Snyder can make this a tough fight, and it can either become a freindly merger type of deal, or a hostile takeover. Whatever happens, the stock price can only go up.

Something gotta give, and it's gonna happen soon.

Monday, April 25, 2005 9:47 PM
Personally I would hate to see a merger between CF and SF, I am a huge fan of CF. I think their parks are run great and have a great atmosphere. I believe a big part of this has to do witht he size of CF. It really doesn't have all that many parks to manage which means each park is noticed for its local needs. If SF merged with CF there would be way to many parks and each park would be treated like SF is treating them. Ok this park got a waterpark, now this one gets one, now this one. They don't seem to notice the local needs as much. This isn't meant to put down SF I still love going to SF every year but I think CF is much bette and managing their parks and if SF was thrown in it would only hurt CF. Personally I would like to see each park sold seperatly so each park can get the much needed individual attention it need.
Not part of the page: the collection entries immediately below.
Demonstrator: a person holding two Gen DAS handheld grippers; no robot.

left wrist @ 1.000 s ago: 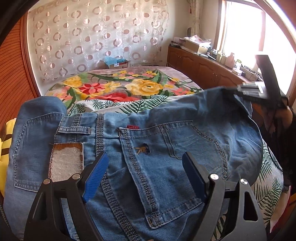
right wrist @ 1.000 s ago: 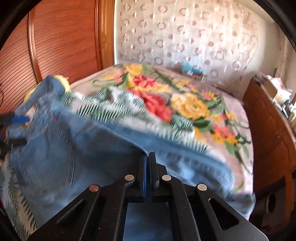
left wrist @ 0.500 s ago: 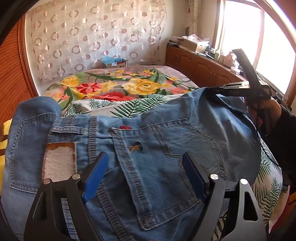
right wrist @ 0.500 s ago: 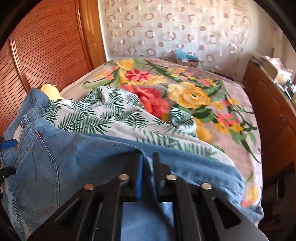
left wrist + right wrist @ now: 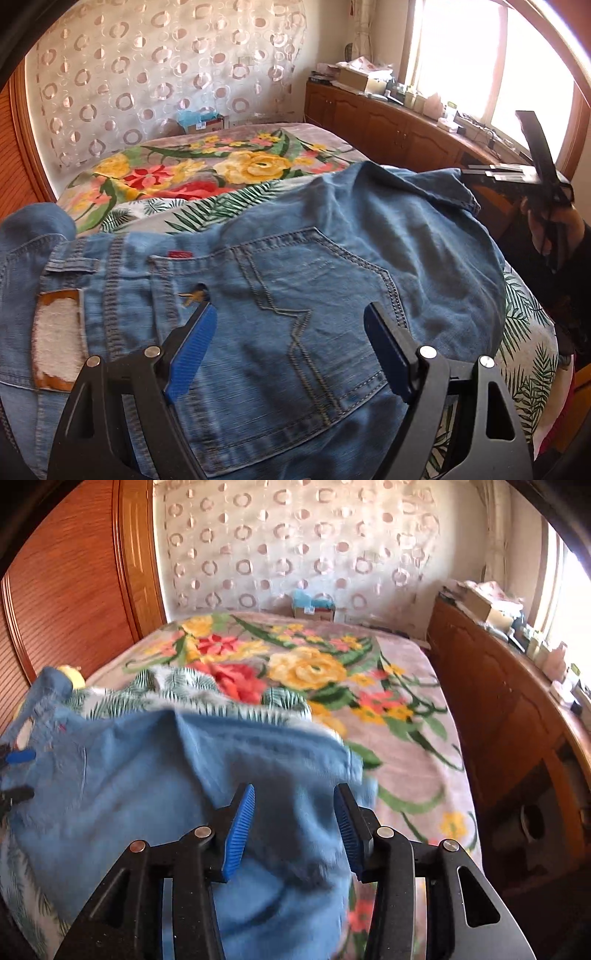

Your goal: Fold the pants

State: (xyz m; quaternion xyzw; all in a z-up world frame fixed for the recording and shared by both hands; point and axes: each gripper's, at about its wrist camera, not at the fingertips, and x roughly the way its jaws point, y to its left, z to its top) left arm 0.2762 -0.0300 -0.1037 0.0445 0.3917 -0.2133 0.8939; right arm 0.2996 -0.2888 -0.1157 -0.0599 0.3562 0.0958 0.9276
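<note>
Blue denim pants (image 5: 295, 280) lie on the bed, back pockets up, with a leg folded over them. My left gripper (image 5: 288, 332) is open just above the seat of the pants, holding nothing. My right gripper (image 5: 293, 812) is open over the far folded edge of the pants (image 5: 184, 775), with the denim lying loose between its blue pads (image 5: 238, 823). The right gripper also shows in the left wrist view (image 5: 517, 177), at the right edge of the pants. The left gripper's tips show at the left in the right wrist view (image 5: 16, 775).
The bed has a floral blanket (image 5: 369, 686) and a palm-leaf sheet (image 5: 528, 332) under the pants. A wooden cabinet (image 5: 509, 720) with clutter runs along the right side. A wooden wardrobe (image 5: 74, 590) stands at the left. A tissue box (image 5: 203, 120) sits at the bedhead.
My right gripper was shut on the pants edge, then opened and let the denim drop onto the bed. My left gripper stayed open over the seat.
</note>
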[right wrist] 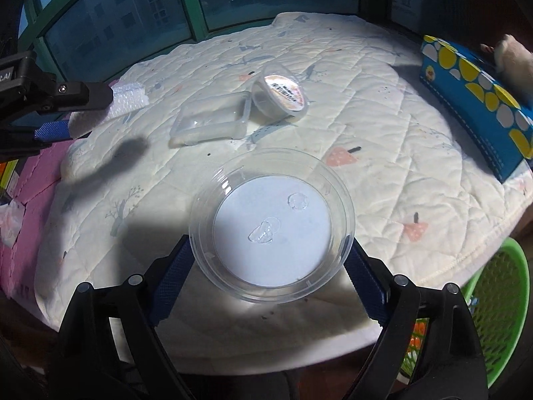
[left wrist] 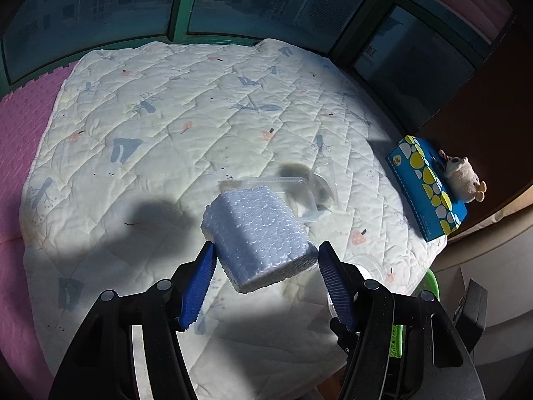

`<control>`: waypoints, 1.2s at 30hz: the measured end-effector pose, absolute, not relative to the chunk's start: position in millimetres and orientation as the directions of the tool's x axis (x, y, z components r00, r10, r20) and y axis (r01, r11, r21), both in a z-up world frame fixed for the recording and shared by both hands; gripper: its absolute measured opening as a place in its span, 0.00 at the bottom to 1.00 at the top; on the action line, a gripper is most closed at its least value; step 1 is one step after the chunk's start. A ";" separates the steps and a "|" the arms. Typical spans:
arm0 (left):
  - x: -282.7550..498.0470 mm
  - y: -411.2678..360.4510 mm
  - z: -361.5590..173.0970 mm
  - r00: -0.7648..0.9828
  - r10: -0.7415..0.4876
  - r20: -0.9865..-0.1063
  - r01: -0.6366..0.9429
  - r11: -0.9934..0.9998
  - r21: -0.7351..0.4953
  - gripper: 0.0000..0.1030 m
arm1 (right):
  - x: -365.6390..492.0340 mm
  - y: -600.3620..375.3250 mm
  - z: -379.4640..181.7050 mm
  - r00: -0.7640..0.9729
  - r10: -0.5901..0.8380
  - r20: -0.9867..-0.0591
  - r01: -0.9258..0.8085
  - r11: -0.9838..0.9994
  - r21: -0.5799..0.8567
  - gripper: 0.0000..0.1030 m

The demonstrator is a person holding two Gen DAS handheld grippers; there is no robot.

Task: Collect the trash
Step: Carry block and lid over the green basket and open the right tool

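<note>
A quilted white bedspread (left wrist: 186, 126) printed with small blue and pink motifs is seen beneath both tongs. The left gripper (left wrist: 265, 260) is held above the quilt with its blue ribbed pads (left wrist: 200, 283) spread wide, and a roll of bubble wrap (left wrist: 258, 236) is clamped between them, touched on either side and lifted clear of the fabric, its shadow cast below and to the left of the tongs. Just beyond the roll, ahead of the left fingers, a clear rectangular container (left wrist: 299, 193) is seen lying on the quilt. The right gripper (right wrist: 269, 260) is likewise opened wide, and a clear round lid (right wrist: 271, 223) is gripped by its rim between the two blue pads (right wrist: 173, 280), tilted toward the camera, with droplets visible on its inner face. Ahead of the right tongs, well apart from the lid, the same clear rectangular container (right wrist: 213, 120) is seen resting on the quilt, and just beside it to the right a small round cup (right wrist: 278, 95) with a printed seal is seen lying on its side. To the far left of the right tongs the left gripper (right wrist: 60, 113) with its bubble wrap (right wrist: 110, 110) is visible. To the right of both tongs, at the quilt's edge, a blue tissue box (left wrist: 428, 186) with yellow and white patches is seen, with a small plush toy (left wrist: 463, 175) lying on it. Below and to the right of the right tongs a green mesh basket (right wrist: 493, 300) is seen off the edge of the quilt.
</note>
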State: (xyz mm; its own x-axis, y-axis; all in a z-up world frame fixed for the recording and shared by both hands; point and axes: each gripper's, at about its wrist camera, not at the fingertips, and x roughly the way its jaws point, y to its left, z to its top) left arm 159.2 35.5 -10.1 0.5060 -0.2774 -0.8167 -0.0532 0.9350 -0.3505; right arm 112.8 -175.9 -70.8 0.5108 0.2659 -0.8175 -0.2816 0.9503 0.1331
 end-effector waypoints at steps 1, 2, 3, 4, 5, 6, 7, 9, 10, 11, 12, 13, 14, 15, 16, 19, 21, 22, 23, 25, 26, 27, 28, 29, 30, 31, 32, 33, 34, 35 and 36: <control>158.3 29.1 -10.6 0.502 -0.282 -0.817 -0.043 0.936 -0.350 0.59 | 108.3 -182.4 -68.8 0.520 0.261 -0.813 -0.270 0.954 0.133 0.85; 157.4 21.7 -11.2 0.496 -0.289 -0.818 -0.031 0.936 -0.350 0.59 | 103.6 -189.9 -66.8 0.527 0.257 -0.810 -0.253 0.957 0.138 0.85; 156.6 13.7 -11.8 0.490 -0.298 -0.819 -0.017 0.936 -0.351 0.59 | 99.9 -197.6 -65.6 0.531 0.255 -0.808 -0.237 0.960 0.148 0.85; 156.0 5.2 -12.0 0.484 -0.307 -0.820 -0.002 0.936 -0.351 0.59 | 95.9 -205.4 -64.0 0.536 0.253 -0.805 -0.221 0.963 0.155 0.85; 154.9 -3.7 -11.9 0.479 -0.314 -0.820 0.015 0.937 -0.350 0.59 | 91.6 -213.3 -62.5 0.543 0.244 -0.803 -0.205 0.967 0.154 0.85; 153.6 -12.7 -11.2 0.475 -0.322 -0.819 0.033 0.937 -0.348 0.59 | 87.2 -221.5 -60.8 0.550 0.232 -0.802 -0.187 0.970 0.152 0.85; 152.4 -21.5 -11.0 0.470 -0.329 -0.819 0.051 0.937 -0.347 0.59 | 82.4 -230.0 -59.4 0.556 0.227 -0.800 -0.171 0.973 0.157 0.85; 150.5 -39.3 -9.9 0.461 -0.345 -0.818 0.085 0.934 -0.346 0.59 | 72.7 -247.9 -56.9 0.569 0.210 -0.795 -0.134 0.978 0.163 0.85; 149.7 -46.7 -9.2 0.457 -0.352 -0.817 0.100 0.933 -0.346 0.59 | 68.2 -257.7 -56.0 0.575 0.198 -0.794 -0.114 0.980 0.162 0.85; 148.8 -55.7 -8.6 0.452 -0.359 -0.816 0.116 0.931 -0.346 0.59 | 63.6 -267.2 -55.7 0.578 0.189 -0.794 -0.095 0.982 0.165 0.85; 148.0 -64.6 -8.4 0.446 -0.365 -0.817 0.132 0.930 -0.343 0.59 | 58.2 -278.0 -55.7 0.582 0.178 -0.793 -0.071 0.983 0.168 0.85; 147.1 -74.3 -8.5 0.439 -0.369 -0.819 0.148 0.929 -0.339 0.59 | 53.4 -288.5 -56.0 0.585 0.163 -0.794 -0.047 0.985 0.167 0.85; 145.9 -82.8 -8.8 0.432 -0.374 -0.821 0.163 0.927 -0.337 0.59 | 48.9 -299.3 -56.8 0.586 0.146 -0.797 -0.022 0.986 0.165 0.85; 144.9 -91.7 -9.1 0.425 -0.380 -0.822 0.178 0.925 -0.336 0.59 | 44.0 -309.5 -57.8 0.586 0.133 -0.799 0.001 0.986 0.165 0.85; 143.6 -101.2 -9.2 0.417 -0.386 -0.823 0.193 0.922 -0.335 0.59 | 39.2 -321.0 -58.6 0.587 0.120 -0.801 0.027 0.986 0.167 0.85; 139.3 -128.4 -8.3 0.400 -0.395 -0.827 0.241 0.916 -0.321 0.59 | 28.3 -354.7 -62.0 0.582 0.079 -0.809 0.105 0.980 0.171 0.85; 137.4 -145.3 -8.8 0.384 -0.406 -0.829 0.265 0.909 -0.322 0.59 | 22.2 -378.1 -65.0 0.576 0.049 -0.816 0.155 0.974 0.168 0.85; 136.8 -153.9 -9.0 0.378 -0.407 -0.832 0.276 0.907 -0.318 0.59 | 19.2 -389.4 -66.8 0.570 0.040 -0.821 0.176 0.970 0.170 0.85; 136.1 -161.5 -8.8 0.373 -0.410 -0.832 0.287 0.904 -0.316 0.59 | 17.2 -400.3 -69.6 0.560 0.033 -0.828 0.197 0.965 0.171 0.85; 133.8 -177.4 -7.7 0.362 -0.423 -0.831 0.315 0.894 -0.318 0.59 | 12.1 -419.2 -75.1 0.546 0.002 -0.838 0.237 0.959 0.157 0.85; 132.8 -185.0 -7.0 0.359 -0.424 -0.831 0.327 0.891 -0.313 0.59 | 9.8 -428.1 -79.2 0.535 -0.004 -0.845 0.254 0.955 0.156 0.85; 132.4 -192.5 -6.5 0.355 -0.425 -0.832 0.337 0.889 -0.310 0.59 | 8.9 -436.0 -83.6 0.524 0.000 -0.852 0.268 0.949 0.164 0.85; 131.9 -198.6 -6.3 0.350 -0.431 -0.832 0.344 0.885 -0.314 0.59 | 6.7 -443.1 -88.5 0.515 0.005 -0.857 0.283 0.943 0.175 0.85; 131.5 -204.2 -6.2 0.342 -0.439 -0.831 0.349 0.880 -0.321 0.59 | 5.6 -449.2 -94.6 0.499 0.008 -0.866 0.295 0.939 0.179 0.85; 131.1 -210.5 -6.0 0.335 -0.443 -0.832 0.356 0.877 -0.324 0.59 | 6.1 -453.5 -100.2 0.483 0.006 -0.876 0.304 0.937 0.174 0.85; 130.7 -216.0 -5.5 0.333 -0.443 -0.832 0.365 0.875 -0.319 0.59 | 5.1 -456.4 -105.4 0.472 0.002 -0.882 0.312 0.935 0.170 0.85; 129.7 -222.0 -5.0 0.334 -0.441 -0.833 0.375 0.873 -0.311 0.59 | 4.1 -459.3 -110.9 0.461 0.008 -0.887 0.315 0.933 0.172 0.85; 129.3 -227.2 -4.6 0.331 -0.441 -0.834 0.385 0.871 -0.307 0.59 | 4.0 -461.8 -116.0 0.453 0.015 -0.891 0.318 0.931 0.178 0.85; 129.1 -231.4 -4.5 0.328 -0.442 -0.835 0.390 0.868 -0.306 0.59 | 3.5 -464.2 -120.5 0.447 0.019 -0.894 0.327 0.927 0.183 0.85; 129.3 -235.2 -5.0 0.323 -0.442 -0.837 0.393 0.867 -0.306 0.59 | 3.7 -466.2 -124.8 0.441 0.023 -0.897 0.333 0.924 0.188 0.85; 129.9 -238.7 -5.8 0.317 -0.442 -0.839 0.395 0.866 -0.306 0.59 | 4.5 -467.8 -128.0 0.435 0.029 -0.900 0.339 0.921 0.193 0.85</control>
P.S. If CF would like to buy SFGAm though that would be 100% ok with me.

Monday, April 25, 2005 10:13 PM
Jeff's avatar The worst part about selling off parks is that it has a quick shot of cash to put toward debt (unless you let yourself get screwed the way they did in the SFWoA sale), but then you also remove a source of revenue. Granted, you have to turn a profit with that property, but I can't think of any property that is completely without potential.